» THE PROBLEM: Would you please restate all of the data exactly?

» RECORDED DATA:
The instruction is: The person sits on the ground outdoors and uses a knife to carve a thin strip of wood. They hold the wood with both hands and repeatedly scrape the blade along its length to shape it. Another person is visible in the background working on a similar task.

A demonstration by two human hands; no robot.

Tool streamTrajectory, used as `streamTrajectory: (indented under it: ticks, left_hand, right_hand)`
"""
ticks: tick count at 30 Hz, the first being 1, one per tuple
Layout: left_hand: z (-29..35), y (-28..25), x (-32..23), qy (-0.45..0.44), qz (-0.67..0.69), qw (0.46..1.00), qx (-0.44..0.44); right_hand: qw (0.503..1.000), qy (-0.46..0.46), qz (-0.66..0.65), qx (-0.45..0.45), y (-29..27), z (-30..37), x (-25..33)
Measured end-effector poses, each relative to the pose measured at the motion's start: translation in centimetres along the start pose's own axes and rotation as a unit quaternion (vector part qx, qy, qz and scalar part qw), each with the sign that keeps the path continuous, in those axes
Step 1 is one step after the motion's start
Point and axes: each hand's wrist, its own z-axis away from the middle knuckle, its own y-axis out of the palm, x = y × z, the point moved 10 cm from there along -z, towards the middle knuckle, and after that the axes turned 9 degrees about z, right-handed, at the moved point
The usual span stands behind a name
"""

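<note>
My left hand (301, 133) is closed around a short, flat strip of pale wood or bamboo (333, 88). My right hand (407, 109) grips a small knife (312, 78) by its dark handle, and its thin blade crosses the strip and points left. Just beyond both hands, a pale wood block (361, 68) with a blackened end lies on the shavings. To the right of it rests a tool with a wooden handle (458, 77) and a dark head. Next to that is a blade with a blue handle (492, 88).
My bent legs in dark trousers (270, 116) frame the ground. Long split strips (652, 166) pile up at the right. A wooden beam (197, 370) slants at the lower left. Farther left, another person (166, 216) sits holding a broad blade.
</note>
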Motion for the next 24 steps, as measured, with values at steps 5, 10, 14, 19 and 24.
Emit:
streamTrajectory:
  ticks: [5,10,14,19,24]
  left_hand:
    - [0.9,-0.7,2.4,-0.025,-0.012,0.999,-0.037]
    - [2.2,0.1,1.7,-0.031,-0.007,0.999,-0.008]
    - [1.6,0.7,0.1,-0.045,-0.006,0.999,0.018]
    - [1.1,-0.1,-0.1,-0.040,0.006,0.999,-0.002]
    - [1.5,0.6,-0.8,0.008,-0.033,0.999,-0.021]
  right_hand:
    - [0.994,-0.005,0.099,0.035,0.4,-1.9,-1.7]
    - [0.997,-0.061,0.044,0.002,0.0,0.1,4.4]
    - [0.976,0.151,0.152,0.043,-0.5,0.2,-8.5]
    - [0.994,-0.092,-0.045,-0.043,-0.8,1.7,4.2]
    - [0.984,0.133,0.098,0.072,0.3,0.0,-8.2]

» THE COMPLETED TASK:
The instruction is: The person sits on the ground outdoors and uses a knife to carve a thin strip of wood. They hold the wood with both hands and repeatedly scrape the blade along its length to shape it. Another person is visible in the background working on a similar task.

A demonstration by two human hands; no robot.

Tool streamTrajectory, used as `streamTrajectory: (indented under it: ticks, left_hand, right_hand)`
"""
ticks: tick count at 30 Hz, the first being 1, one per tuple
Layout: left_hand: z (-29..35), y (-28..25), x (-32..23), qy (-0.45..0.44), qz (-0.67..0.69), qw (0.46..1.00), qx (-0.44..0.44); right_hand: qw (0.503..1.000), qy (-0.46..0.46), qz (-0.66..0.65), qx (-0.45..0.45), y (-29..27), z (-30..37), x (-25..33)
Measured end-effector poses, each relative to the pose measured at the motion's start: translation in centimetres along the start pose's own axes and rotation as a unit quaternion (vector part qx, qy, qz and scalar part qw), each with the sign that keeps the path continuous, in those axes
Step 1 is one step after the motion's start
Point and axes: each hand's wrist, its own z-axis away from the middle knuckle, its own y-axis out of the palm, x = y × z, the point moved 10 cm from there along -z, towards the middle knuckle, and after that the axes turned 9 degrees about z, right-handed, at the moved point
The usual span stands behind a name
"""

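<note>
My left hand (301, 133) is closed around a short, flat strip of pale wood or bamboo (333, 88). My right hand (407, 109) grips a small knife (312, 78) by its dark handle, and its thin blade crosses the strip and points left. Just beyond both hands, a pale wood block (361, 68) with a blackened end lies on the shavings. To the right of it rests a tool with a wooden handle (458, 77) and a dark head. Next to that is a blade with a blue handle (492, 88).
My bent legs in dark trousers (270, 116) frame the ground. Long split strips (652, 166) pile up at the right. A wooden beam (197, 370) slants at the lower left. Farther left, another person (166, 216) sits holding a broad blade.
</note>
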Motion for the next 24 steps, as measured, with values at steps 5, 10, 14, 19 and 24.
Emit:
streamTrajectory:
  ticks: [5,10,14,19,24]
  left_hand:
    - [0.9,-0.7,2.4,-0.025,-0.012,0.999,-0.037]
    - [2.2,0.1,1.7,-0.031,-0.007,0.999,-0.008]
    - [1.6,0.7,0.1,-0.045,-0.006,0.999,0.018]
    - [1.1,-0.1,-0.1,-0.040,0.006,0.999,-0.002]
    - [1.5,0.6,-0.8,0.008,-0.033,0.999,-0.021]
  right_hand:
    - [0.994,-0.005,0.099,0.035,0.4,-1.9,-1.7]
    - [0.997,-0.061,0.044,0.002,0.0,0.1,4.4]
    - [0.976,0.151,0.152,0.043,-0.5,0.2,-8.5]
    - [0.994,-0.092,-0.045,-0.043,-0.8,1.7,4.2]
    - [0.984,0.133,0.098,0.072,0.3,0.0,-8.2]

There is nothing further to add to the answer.